# Work request
Exact transcription of the data below is required, without the images.

# Supplied information
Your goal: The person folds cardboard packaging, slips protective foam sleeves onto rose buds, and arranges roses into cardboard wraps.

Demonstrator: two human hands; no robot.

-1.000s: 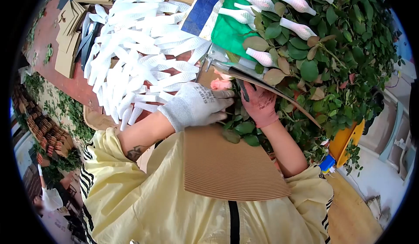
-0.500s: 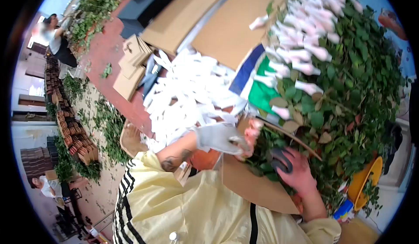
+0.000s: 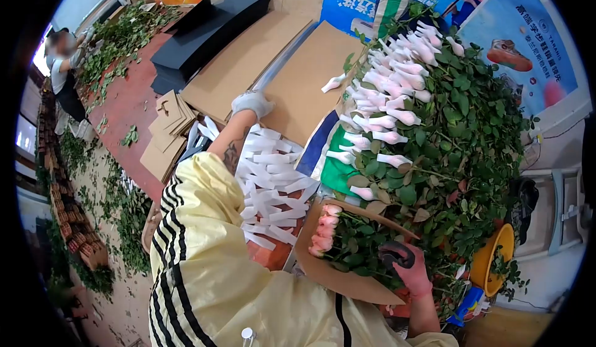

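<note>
My left hand (image 3: 252, 103), in a white glove, is stretched out over the brown cardboard sheets (image 3: 310, 86); its fingers are too small and blurred to read. A pink glove with dark finger parts covers my right hand (image 3: 400, 260), curled closed on the leafy rose stems (image 3: 363, 251). The pink rose heads (image 3: 325, 230) lie in a row at the left end of those stems, on a bent brown cardboard piece (image 3: 347, 285). White mesh sleeves (image 3: 273, 173) are heaped between my left arm and the flowers. Sleeved roses (image 3: 403, 117) lie farther back on the right.
Dark cardboard sheets (image 3: 205, 36) and small cardboard pieces (image 3: 164, 136) lie at left. Leafy stems (image 3: 465, 161) fill the right, beside a yellow basin (image 3: 493, 260) and a grey chair (image 3: 552, 216). Another person (image 3: 67, 80) stands far left, near cut leaves (image 3: 121, 43).
My left hand has left the rose heads and reached forward to the cardboard sheets. The roses now lie grouped on the bent cardboard, with my right hand on their stems. The view has shifted.
</note>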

# Problem solution
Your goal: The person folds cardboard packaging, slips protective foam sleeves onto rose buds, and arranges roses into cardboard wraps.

Demonstrator: two human hands; no robot.

-1.000s: 
-0.500s: 
+0.000s: 

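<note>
My left hand (image 3: 252, 103), in a white glove, is stretched out over the brown cardboard sheets (image 3: 310, 86); its fingers are too small and blurred to read. A pink glove with dark finger parts covers my right hand (image 3: 400, 260), curled closed on the leafy rose stems (image 3: 363, 251). The pink rose heads (image 3: 325, 230) lie in a row at the left end of those stems, on a bent brown cardboard piece (image 3: 347, 285). White mesh sleeves (image 3: 273, 173) are heaped between my left arm and the flowers. Sleeved roses (image 3: 403, 117) lie farther back on the right.
Dark cardboard sheets (image 3: 205, 36) and small cardboard pieces (image 3: 164, 136) lie at left. Leafy stems (image 3: 465, 161) fill the right, beside a yellow basin (image 3: 493, 260) and a grey chair (image 3: 552, 216). Another person (image 3: 67, 80) stands far left, near cut leaves (image 3: 121, 43).
My left hand has left the rose heads and reached forward to the cardboard sheets. The roses now lie grouped on the bent cardboard, with my right hand on their stems. The view has shifted.
</note>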

What was asked for in the exercise is now done.